Well known in Korea under his naturalized name of Pak Noja, Tikhonov has already published over half a dozen books and countless articles in the progressive press there. They critically treat themes including modernity, national identity, and Buddhism. Miller is an up-and-coming historian whose published academic work has to date focused on late Chosŏn-dynasty economic history. The two have clearly labored hard to bring into English these works of Han Yongun. The heavily Sinicized language of “On the Reform of Korean Buddhism,” for instance, differs sufficiently from today’s standard written Korean to require a vernacular translation for a non-specialist Korean readership.

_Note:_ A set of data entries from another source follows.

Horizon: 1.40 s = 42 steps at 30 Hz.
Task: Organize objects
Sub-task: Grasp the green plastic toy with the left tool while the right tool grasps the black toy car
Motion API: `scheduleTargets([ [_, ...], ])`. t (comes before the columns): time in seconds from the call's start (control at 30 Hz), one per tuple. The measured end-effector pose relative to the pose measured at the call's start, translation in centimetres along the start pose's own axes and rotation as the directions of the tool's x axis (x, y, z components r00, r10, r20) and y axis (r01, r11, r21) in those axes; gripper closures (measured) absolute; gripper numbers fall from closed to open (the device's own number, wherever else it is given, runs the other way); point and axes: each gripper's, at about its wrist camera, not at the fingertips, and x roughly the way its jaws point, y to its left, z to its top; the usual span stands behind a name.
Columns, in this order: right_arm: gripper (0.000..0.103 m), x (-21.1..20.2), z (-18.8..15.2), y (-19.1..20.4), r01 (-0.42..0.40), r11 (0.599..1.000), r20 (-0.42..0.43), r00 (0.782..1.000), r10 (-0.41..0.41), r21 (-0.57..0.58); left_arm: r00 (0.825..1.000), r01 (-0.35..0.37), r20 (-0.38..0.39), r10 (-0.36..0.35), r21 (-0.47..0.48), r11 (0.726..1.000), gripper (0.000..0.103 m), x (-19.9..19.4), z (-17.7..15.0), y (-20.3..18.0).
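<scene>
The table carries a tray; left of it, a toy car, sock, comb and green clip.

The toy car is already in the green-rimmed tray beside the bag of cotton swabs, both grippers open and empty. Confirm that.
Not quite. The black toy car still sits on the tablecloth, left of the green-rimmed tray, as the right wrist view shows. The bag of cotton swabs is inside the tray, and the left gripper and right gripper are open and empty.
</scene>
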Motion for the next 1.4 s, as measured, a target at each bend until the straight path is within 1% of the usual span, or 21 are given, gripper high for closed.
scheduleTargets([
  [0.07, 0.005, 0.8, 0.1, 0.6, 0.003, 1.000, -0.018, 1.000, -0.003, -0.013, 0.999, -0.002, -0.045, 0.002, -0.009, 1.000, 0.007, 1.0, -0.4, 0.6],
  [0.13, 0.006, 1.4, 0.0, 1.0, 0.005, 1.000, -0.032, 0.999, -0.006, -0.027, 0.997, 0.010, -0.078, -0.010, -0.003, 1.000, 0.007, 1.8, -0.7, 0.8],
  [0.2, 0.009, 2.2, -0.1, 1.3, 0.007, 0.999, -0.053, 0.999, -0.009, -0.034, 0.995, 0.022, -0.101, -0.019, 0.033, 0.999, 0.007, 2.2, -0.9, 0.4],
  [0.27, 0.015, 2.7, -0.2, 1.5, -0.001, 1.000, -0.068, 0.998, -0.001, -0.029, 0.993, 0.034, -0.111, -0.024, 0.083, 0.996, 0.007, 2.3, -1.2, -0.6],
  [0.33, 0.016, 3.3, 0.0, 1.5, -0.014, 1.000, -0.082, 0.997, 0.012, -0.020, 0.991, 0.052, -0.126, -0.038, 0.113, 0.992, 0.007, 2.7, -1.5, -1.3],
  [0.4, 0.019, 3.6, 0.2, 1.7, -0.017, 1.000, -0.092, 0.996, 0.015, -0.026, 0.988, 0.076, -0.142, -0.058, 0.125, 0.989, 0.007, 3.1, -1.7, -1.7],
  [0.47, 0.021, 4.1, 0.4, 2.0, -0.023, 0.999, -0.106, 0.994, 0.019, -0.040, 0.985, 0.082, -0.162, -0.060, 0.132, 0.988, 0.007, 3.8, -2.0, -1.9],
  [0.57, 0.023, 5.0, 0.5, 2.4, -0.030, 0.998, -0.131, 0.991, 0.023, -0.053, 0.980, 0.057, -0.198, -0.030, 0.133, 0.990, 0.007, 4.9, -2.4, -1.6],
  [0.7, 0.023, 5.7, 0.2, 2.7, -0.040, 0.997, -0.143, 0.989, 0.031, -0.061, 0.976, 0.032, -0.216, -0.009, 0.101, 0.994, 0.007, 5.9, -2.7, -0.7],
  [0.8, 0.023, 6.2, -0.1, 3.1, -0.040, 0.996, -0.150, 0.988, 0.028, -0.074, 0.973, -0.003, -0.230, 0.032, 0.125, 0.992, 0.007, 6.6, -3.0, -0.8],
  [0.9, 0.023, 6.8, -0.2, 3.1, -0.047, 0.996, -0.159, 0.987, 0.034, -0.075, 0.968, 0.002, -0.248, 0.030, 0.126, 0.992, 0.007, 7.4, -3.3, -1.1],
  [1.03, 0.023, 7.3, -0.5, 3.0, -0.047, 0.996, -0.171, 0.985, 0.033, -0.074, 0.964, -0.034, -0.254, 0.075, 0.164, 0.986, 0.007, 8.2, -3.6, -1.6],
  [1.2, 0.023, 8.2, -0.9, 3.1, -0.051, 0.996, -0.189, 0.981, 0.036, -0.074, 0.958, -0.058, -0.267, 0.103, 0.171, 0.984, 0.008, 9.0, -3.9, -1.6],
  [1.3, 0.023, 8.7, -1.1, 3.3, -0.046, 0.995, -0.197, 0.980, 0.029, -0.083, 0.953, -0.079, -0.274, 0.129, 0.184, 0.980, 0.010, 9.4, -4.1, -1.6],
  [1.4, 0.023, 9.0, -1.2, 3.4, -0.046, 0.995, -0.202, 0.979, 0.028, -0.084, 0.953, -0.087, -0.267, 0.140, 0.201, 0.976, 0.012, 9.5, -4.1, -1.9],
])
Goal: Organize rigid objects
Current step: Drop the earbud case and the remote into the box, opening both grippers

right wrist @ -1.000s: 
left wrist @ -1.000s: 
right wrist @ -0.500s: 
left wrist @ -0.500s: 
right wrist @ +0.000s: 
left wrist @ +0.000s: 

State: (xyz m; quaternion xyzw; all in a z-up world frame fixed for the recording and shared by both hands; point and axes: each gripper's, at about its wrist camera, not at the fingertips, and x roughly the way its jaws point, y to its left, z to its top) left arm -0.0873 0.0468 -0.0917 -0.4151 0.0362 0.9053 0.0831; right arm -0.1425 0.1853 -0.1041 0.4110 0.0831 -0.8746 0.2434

Written Korean was a language in flux during Han’s lifetime; its vocabulary, grammar, and even written script were changing in dramatic ways that have yet to be analyzed comprehensively in Anglophone scholarship.
In treating this language, the translators of the present volume have consistently resorted to what we might call “domesticating” over “foreignizing” strategies, to use the analysis of the German philosopher Friedrich Schleiermacher (1768-1834).[5] For instance, when Han in the original discusses the two main principles of Buddhism as p’yŏngdŭngjuŭi and kusejuŭi, Tikhonov and Miller render these two with the familiar English terms “egalitarianism” and “altruism.” As their footnote acknowledges, though, the latter term literally means something closer to the “principle of saving the world” (p. 133), and Han explains it in terms of the willingness of the bodhisattva to be reborn in any realm, however evil, in the interest of saving all suffering sentient beings. In explaining the first term, meanwhile, Han has recourse to a fairly standard Buddhist account of the technical term p’yŏngdŭng (Ch. pingdeng) as “signifying the unhampered, unconditional truth, transcendent of time and space” (p. 54). In the transcendent sense of universally possessing the Buddha-nature, for instance, all sentient beings are the same--“equal”--whatever their superficial differences. This sense is far removed from the political significance with which most English speakers now endow the term “egalitarianism.” However, in the very next paragraph of the translation, Han goes on to link the specifically Buddhist sense of the word with the exercise of personal freedoms as restrained only by the imperative not to infringe upon others’ freedoms--a definition considerably closer to what we typically mean today by “egalitarian behavior” (p.55). The translation poses particular difficulty because throughout modern East Asia, the Buddhist technical term p’yŏngdŭng--signifying a kind of metaphysical equality wholly compatible with vast differences in social status and political privilege--was pressed into service as a translation for the Euro-American “equality” or “égalité.”[6] How then to translate p’yŏngdŭngjuŭi, when Han himself uses the key term in both its Buddhist and modern senses? One does not envy Tikhonov and Miller the task of coping with such problems, and the “domesticating” strategy of translation, which seeks above all to open a text to a new readership, may indeed be the most prudent way to cope with such a situation.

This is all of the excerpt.